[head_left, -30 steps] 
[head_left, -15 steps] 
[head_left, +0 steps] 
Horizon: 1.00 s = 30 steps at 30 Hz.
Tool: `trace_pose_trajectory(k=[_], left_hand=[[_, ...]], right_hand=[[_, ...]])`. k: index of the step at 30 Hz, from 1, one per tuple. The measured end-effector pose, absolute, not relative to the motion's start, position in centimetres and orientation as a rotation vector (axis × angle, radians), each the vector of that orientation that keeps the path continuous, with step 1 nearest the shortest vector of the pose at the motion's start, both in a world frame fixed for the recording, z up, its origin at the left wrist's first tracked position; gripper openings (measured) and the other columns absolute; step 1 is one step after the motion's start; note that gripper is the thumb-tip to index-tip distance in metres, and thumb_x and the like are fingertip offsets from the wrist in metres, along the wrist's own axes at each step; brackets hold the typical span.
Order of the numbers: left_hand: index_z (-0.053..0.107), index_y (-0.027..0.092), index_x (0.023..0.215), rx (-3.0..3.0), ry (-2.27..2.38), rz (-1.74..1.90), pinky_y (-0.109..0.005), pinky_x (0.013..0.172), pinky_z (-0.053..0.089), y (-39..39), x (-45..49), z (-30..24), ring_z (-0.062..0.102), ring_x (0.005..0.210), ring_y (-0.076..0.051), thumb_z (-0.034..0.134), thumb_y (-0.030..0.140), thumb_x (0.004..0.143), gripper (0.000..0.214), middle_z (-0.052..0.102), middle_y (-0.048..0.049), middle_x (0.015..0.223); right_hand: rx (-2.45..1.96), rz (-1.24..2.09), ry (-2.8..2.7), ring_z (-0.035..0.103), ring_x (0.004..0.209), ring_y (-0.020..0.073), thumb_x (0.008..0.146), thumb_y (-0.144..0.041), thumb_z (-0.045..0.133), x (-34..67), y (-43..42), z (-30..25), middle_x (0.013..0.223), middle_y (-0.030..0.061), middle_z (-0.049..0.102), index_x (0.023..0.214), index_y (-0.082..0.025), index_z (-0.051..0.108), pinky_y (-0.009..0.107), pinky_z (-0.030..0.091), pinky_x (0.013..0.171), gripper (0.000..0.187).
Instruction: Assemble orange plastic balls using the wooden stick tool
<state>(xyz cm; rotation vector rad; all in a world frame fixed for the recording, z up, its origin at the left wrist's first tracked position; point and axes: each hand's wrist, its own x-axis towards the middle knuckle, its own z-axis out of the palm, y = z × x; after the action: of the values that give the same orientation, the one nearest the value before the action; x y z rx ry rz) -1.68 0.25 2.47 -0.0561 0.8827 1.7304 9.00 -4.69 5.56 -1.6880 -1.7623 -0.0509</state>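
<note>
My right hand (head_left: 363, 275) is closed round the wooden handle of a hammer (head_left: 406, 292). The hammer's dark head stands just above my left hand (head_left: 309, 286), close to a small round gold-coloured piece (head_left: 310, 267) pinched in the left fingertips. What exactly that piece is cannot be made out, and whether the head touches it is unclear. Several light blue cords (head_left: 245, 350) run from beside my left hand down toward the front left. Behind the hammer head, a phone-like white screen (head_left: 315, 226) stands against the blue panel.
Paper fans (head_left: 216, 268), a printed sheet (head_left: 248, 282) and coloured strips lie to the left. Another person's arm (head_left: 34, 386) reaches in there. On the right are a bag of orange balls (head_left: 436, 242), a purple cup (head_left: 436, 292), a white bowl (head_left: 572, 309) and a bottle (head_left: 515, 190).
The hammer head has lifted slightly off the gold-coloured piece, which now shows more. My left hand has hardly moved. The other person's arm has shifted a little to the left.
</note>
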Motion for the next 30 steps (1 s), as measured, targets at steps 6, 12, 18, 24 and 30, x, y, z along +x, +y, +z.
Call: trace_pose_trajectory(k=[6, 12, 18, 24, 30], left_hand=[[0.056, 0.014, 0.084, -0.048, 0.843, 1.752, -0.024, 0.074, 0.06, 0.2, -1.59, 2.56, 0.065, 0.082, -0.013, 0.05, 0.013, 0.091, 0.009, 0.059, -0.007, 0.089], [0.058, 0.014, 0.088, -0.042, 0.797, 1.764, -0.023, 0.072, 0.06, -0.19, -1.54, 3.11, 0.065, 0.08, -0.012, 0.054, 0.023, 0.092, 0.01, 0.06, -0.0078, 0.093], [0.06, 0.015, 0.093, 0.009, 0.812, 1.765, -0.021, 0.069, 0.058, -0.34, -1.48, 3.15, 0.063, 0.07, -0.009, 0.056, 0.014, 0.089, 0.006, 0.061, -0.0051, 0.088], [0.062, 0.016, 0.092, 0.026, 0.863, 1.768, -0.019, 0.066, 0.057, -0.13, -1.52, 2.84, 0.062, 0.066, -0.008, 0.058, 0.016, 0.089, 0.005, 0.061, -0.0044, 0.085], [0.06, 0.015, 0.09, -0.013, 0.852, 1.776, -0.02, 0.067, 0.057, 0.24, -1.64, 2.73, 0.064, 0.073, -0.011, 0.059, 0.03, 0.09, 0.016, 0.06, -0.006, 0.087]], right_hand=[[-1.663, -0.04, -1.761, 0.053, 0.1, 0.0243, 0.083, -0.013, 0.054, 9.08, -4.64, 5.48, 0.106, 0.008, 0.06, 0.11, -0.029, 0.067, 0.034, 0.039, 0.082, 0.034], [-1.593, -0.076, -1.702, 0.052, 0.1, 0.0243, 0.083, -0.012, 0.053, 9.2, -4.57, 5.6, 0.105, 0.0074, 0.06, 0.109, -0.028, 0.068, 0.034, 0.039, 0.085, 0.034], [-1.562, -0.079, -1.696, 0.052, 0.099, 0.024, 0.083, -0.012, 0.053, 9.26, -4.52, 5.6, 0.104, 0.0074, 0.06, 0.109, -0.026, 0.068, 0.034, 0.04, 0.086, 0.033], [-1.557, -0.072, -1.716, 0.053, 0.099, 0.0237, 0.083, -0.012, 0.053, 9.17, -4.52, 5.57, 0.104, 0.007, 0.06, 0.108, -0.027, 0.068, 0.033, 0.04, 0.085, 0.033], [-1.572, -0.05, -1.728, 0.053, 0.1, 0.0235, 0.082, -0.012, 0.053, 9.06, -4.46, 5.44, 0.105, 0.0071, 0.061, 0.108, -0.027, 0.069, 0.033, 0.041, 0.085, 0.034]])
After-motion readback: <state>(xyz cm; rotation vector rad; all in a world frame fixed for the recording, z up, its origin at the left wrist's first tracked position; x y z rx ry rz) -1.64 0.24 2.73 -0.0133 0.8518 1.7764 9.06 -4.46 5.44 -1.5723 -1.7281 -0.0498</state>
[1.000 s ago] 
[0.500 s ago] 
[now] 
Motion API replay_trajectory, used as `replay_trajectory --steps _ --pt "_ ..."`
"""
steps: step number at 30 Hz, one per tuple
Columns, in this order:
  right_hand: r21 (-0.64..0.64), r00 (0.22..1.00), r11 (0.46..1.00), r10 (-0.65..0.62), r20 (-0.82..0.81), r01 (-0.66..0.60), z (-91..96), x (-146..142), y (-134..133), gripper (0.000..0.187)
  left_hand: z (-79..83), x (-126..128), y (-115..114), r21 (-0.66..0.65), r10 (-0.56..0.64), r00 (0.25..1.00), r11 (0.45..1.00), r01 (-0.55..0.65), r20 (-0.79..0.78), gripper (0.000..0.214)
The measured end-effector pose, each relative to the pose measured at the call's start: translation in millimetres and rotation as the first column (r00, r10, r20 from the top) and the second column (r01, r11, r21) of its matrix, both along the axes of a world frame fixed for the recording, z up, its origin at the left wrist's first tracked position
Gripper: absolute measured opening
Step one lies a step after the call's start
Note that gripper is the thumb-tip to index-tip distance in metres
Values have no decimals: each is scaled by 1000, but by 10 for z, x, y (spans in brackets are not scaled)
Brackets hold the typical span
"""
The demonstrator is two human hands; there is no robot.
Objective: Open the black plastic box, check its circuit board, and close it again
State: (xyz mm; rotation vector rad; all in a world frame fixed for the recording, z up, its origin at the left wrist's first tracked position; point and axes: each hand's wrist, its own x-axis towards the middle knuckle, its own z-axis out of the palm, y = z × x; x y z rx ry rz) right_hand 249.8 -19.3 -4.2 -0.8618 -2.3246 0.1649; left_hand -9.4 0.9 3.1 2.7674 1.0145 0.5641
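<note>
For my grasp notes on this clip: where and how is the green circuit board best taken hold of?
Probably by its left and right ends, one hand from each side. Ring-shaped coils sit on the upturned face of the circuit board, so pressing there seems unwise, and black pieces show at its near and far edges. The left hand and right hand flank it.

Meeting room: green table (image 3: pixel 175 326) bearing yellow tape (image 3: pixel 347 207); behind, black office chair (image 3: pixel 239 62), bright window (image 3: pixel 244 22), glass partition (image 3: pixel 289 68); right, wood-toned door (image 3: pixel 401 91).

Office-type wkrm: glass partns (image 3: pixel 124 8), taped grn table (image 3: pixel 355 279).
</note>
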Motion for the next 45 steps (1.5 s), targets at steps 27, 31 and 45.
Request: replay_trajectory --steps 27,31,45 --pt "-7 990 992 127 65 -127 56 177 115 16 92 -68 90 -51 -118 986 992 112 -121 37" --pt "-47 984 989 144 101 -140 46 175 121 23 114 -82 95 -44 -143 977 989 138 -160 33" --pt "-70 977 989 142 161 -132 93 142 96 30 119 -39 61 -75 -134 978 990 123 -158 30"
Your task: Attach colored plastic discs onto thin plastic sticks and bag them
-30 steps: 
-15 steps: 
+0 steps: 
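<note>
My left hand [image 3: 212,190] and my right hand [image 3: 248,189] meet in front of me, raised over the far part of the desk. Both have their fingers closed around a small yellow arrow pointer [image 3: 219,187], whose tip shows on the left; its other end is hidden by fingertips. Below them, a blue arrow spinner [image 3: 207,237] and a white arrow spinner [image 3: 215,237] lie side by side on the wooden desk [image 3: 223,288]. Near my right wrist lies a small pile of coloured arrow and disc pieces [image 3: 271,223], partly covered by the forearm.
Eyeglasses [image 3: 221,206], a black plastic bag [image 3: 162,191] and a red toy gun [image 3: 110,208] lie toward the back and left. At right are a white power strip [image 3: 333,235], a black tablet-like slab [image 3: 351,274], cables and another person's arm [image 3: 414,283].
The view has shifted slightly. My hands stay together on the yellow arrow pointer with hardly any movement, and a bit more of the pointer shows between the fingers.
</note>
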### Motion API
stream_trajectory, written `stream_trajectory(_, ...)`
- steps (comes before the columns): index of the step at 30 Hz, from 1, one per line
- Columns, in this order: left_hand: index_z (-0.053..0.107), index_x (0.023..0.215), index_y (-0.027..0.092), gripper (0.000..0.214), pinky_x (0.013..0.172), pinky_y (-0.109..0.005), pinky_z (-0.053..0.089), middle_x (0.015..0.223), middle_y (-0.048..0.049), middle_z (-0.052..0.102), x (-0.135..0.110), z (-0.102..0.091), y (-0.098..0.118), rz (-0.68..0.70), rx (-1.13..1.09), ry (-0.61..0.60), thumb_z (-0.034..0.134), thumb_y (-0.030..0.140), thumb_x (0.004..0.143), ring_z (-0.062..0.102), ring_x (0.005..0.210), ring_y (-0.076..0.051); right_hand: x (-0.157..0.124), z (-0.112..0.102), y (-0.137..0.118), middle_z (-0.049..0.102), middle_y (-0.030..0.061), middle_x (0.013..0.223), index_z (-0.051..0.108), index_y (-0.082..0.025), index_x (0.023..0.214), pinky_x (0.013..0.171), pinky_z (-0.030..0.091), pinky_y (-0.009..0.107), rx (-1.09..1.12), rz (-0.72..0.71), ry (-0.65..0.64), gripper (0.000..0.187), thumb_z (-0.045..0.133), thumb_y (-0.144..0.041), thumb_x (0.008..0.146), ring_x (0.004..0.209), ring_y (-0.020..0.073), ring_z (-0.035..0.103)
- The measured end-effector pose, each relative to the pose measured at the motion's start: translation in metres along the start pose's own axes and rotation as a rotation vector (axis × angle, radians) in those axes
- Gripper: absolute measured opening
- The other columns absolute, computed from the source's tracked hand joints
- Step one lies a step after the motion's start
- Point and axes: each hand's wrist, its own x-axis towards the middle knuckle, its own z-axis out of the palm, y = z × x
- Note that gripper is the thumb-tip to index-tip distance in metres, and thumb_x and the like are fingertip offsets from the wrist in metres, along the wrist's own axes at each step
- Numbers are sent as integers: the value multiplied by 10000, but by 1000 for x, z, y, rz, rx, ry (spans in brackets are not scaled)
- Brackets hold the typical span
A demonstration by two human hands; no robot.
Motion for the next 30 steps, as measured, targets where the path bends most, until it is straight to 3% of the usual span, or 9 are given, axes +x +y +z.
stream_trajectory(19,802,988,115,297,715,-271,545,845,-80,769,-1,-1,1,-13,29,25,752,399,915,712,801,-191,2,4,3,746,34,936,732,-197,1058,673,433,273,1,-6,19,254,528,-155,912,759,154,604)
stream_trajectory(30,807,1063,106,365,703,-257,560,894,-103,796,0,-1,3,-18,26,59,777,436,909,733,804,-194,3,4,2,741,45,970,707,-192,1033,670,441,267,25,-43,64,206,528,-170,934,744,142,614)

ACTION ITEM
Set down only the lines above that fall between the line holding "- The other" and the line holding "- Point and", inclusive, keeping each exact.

REPLY TO THE TASK
- The other columns absolute, computed from the source's tracked hand joints
- Step one lies a step after the motion's start
- Point and axes: each hand's wrist, its own x-axis towards the middle knuckle, its own z-axis out of the palm, y = z × x

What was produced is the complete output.